- Abbreviation: YRM
- General Secretary: Muhammad al-Humaydi
- Founded: 21 February 2020
- Ideology: Big tent Yemeni unity Economic liberalism Anti-Zionism
- Political position: Center
- Colours: Black
- House of Representatives: 0 / 301

Website
- https://yemenrm.net/

= Yemen Renaissance Movement =

Centrist political party

The Yemen Renaissance Movement (تيار نهضة اليمن, Tayyār Nahḍah al-Yaman), is a centrist political party in Yemen. The party was founded on 21 February 2020 by a group of Yemeni academics, intellectuals, activists and media specialists both in Yemen and in the diaspora. Its main objective is the "restoration of the Yemeni state" under republican principles, ensuring amongst others national unity, democracy and rule of law, a federal state and equal rights for all citizens. Furthermore, it supports the reestablishment of an unified army. The diaspora played an important role in the creation of the party and it is described as a party of the cultural and academic elite of the country. The party distances itself from "ideological politization", placing itself in a purportedly "unideologic" center of the political spectrum.

==History==
On 22 September 2020, the party held a conference for the foundation of the branch in Hadhramaut. During the conference, the party's co-chair Muhammad Haydarah said that they reject all forms of foreign meddling in the country's affairs, pointing to the undermining of national authority in the ports of Al Ghaydah, Aden and Socotra without naming actors specifically. In the conference, he also said that the party is preparing to take Human Rights violations by militias in the country to the International Court of Justice.

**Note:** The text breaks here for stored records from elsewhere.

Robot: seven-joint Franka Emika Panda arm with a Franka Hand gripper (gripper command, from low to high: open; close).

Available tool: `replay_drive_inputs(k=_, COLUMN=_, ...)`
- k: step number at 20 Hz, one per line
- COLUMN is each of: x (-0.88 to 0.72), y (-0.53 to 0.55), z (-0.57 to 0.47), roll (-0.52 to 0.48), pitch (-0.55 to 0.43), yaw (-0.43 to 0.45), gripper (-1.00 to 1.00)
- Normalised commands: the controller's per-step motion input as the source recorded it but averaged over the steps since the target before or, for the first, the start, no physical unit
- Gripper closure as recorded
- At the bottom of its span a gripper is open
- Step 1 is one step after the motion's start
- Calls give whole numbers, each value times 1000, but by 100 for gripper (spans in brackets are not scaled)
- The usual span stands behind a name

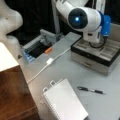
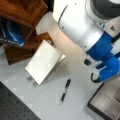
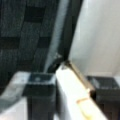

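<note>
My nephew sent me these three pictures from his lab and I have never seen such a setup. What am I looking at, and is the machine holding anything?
The big white and blue shape is a robot arm. Two pictures come from cameras off the arm, and the third from a camera on its wrist.

In both front views a grey table holds a spiral notebook with a black pen beside it, not touching. In a front view there is also a white cable, an orange object and a compartmented tray box beneath the arm's end.

The wrist view shows the gripper, its dark fingers either side of a pale flat object. I cannot tell whether they actually pinch it.
</note>
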Motion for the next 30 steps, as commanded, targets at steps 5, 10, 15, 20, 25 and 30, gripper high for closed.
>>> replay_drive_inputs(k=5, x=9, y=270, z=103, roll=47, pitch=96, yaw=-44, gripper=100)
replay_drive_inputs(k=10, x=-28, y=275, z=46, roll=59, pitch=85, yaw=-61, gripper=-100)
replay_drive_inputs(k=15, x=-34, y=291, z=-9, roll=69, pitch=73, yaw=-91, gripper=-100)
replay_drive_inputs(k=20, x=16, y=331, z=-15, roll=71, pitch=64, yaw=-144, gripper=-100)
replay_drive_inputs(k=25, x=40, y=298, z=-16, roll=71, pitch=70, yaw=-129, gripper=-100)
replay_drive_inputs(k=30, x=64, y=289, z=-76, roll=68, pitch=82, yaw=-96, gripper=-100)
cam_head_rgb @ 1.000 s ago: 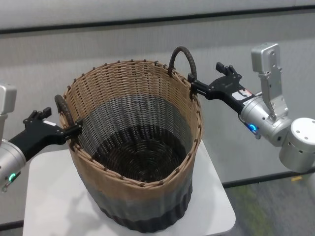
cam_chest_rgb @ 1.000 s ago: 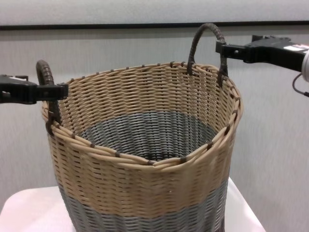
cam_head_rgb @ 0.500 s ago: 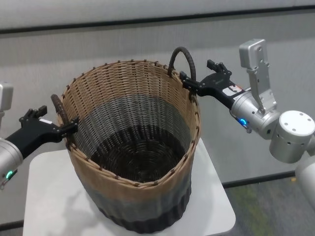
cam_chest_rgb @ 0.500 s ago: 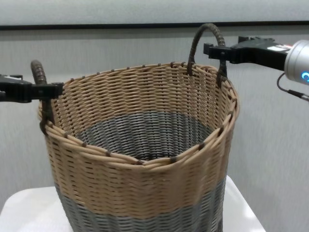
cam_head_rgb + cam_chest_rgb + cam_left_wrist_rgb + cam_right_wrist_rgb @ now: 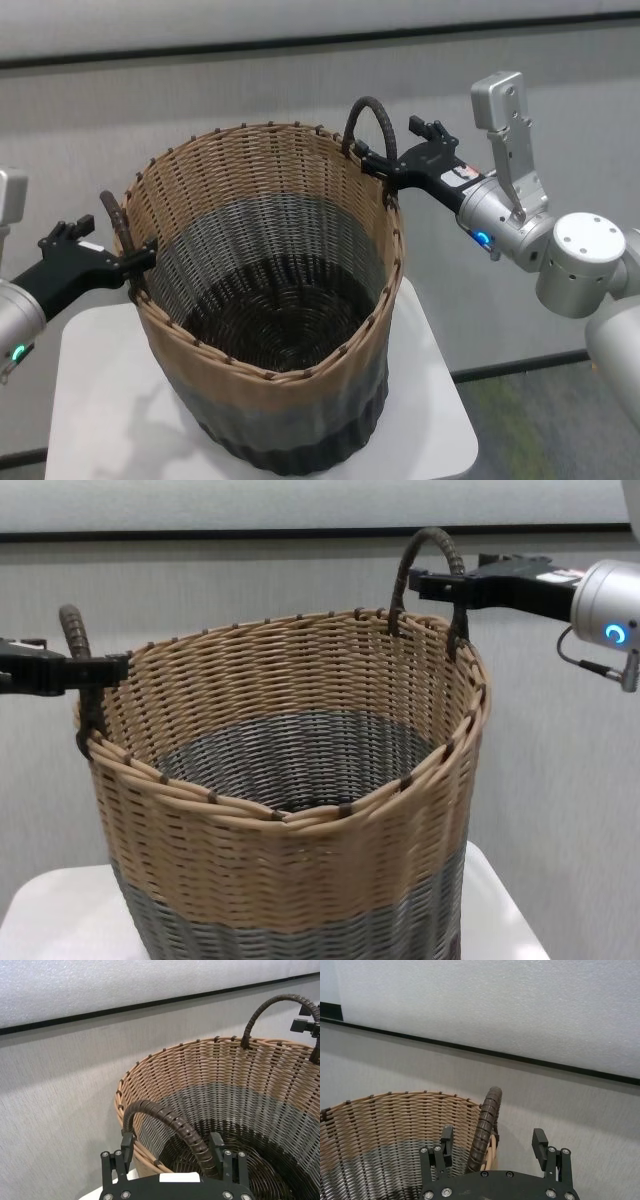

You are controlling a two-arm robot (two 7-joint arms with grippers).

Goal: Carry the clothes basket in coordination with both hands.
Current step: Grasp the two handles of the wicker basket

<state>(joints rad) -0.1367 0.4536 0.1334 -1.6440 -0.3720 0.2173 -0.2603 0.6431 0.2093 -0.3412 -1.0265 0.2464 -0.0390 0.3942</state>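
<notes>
The clothes basket (image 5: 270,280) stands on a white table (image 5: 440,420), tan above, grey below, with a dark base. My left gripper (image 5: 140,258) is open at the rim's left side, and its fingers straddle the left loop handle (image 5: 170,1120) without closing on it. My right gripper (image 5: 375,165) is open at the far right rim, and its fingers straddle the right loop handle (image 5: 485,1125). In the chest view the left gripper (image 5: 110,668) and the right gripper (image 5: 430,580) sit level with the handles. A blue ring light (image 5: 613,633) glows on the right wrist.
A grey wall with a black stripe (image 5: 300,42) stands close behind the basket. The white table's edge (image 5: 500,900) shows only a narrow margin around the basket. Grey floor (image 5: 540,410) lies at the right.
The right arm has swung left and further over its handle. The basket and the left gripper have shifted a little to the left. Both grippers stay open.
</notes>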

Twelve days later, the party organized another conference for the foundation of the branch in Ta'izz. Speakers at the conference emphasized the party's patriotic principles, influenced by the country's republican struggle, as well as the opposition to the Houthis, which was accused of terrorism and aiming to establish an Imamate. Ali as-Sarari, a member of the party's supreme body, called on all parties to put aside differences and unite to support legitimacy and reconstruction of the institutions as well as the state as a federal body.

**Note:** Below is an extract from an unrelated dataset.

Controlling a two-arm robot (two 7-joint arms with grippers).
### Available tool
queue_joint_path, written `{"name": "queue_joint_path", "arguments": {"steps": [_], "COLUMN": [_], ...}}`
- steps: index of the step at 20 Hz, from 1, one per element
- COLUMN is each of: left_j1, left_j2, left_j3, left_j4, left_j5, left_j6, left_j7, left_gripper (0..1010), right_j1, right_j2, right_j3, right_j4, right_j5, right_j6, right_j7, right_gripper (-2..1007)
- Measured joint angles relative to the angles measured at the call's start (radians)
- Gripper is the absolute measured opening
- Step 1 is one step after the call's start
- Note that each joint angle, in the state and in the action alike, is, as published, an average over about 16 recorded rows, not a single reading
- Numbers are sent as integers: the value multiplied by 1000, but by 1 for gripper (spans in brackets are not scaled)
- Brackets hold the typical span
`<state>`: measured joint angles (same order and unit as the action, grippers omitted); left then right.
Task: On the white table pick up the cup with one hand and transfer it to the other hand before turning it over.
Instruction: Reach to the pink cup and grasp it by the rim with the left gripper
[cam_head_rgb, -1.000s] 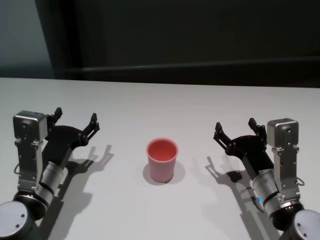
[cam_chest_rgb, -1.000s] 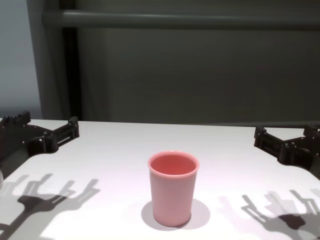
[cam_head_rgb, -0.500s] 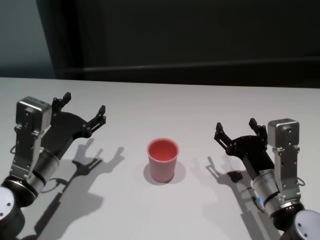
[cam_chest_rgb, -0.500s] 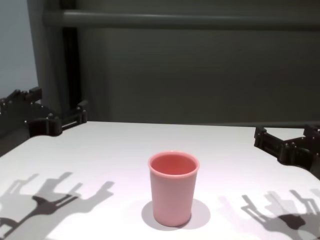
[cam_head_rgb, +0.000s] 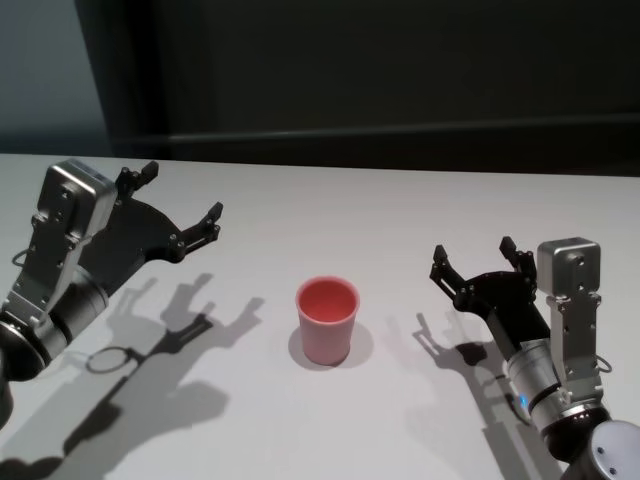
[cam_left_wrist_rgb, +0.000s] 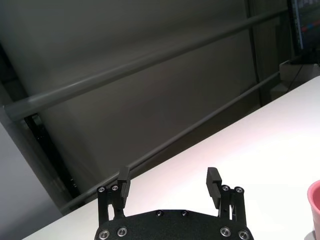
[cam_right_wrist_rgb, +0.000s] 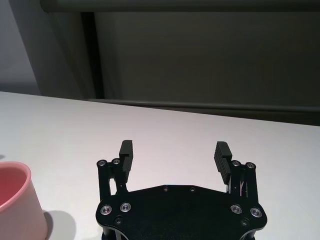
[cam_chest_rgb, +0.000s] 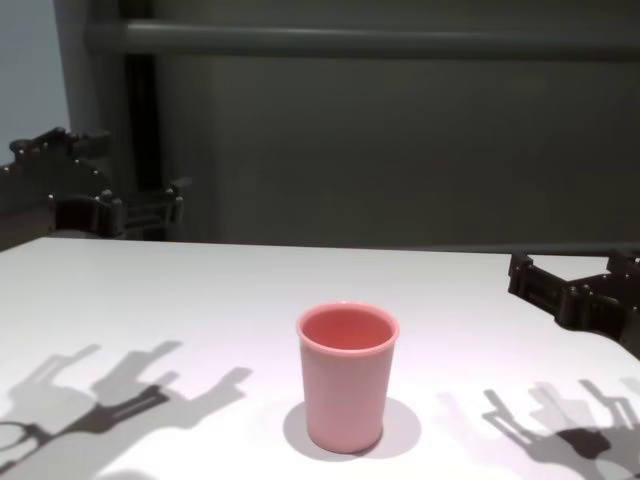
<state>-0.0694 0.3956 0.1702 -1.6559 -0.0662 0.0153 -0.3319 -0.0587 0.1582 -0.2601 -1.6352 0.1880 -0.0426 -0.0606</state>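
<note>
The cup (cam_head_rgb: 326, 320) stands upright, mouth up, mid-way across the white table (cam_head_rgb: 330, 210), untouched; your left gripper (cam_head_rgb: 181, 205) hovers well apart with fingers spread; bring it level around the wall; the right gripper (cam_head_rgb: 470, 260) waits, spread too.

Cup (cam_head_rgb: 326, 321) – plain pale pink, no pattern, sitting on a matte white table (cam_head_rgb: 330, 215). Both grippers black – left gripper (cam_head_rgb: 180, 200), right gripper (cam_head_rgb: 475, 260) – on silver-grey arms.
</note>
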Motion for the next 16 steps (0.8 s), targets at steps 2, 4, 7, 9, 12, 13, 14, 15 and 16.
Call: {"name": "queue_joint_path", "arguments": {"steps": [2, 4, 7, 9, 12, 13, 14, 15, 16], "left_j1": [-17, -38, -75, -105, -152, -169, -186, -203, -221], "left_j2": [25, 51, 91, 117, 154, 166, 177, 188, 197], "left_j3": [9, 19, 39, 56, 85, 95, 106, 118, 130], "left_j4": [-11, -21, -34, -40, -46, -48, -48, -48, -47], "left_j5": [3, 6, 10, 13, 19, 22, 24, 27, 30], "left_j6": [14, 26, 42, 49, 57, 58, 59, 59, 58], "left_j7": [-28, -57, -105, -140, -193, -212, -230, -250, -269], "left_gripper": [1001, 1001, 1001, 1001, 1001, 1001, 1001, 1001, 1001], "right_j1": [0, 0, 0, 0, 0, 0, 0, 0, 0], "right_j2": [0, 0, 0, 0, 0, 0, 0, 0, 0], "right_j3": [0, 0, 0, 0, 0, 0, 0, 0, 0], "right_j4": [0, 0, 0, 0, 0, 0, 0, 0, 0], "right_j5": [0, 0, 0, 0, 0, 0, 0, 0, 0], "right_j6": [0, 0, 0, 0, 0, 0, 0, 0, 0], "right_j7": [0, 0, 0, 0, 0, 0, 0, 0, 0], "right_gripper": [1002, 1002, 1002, 1002, 1002, 1002, 1002, 1002, 1002]}}
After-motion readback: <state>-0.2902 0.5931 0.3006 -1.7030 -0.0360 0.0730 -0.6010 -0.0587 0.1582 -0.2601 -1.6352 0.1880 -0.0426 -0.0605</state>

On 15 October 2022, the party held a ceremony celebrating the 1962 Yemeni Revolution, drawing an analogy from the struggle against the Mutawakkilite Kingdom of Yemen to the struggle against the Houthis. Rashad al-Alimi, leader of the Presidential Leadership Council, was present during the ceremony.

On 25 October 2022, the party's general secretary Muhammad al-Humaydi said that the current threats to the country require all political, tribal, social and cultural forces to support the Presidential Leadership Council and that Rashad al-Alimi has an "integral vision" to overcome the difficult and complex situation.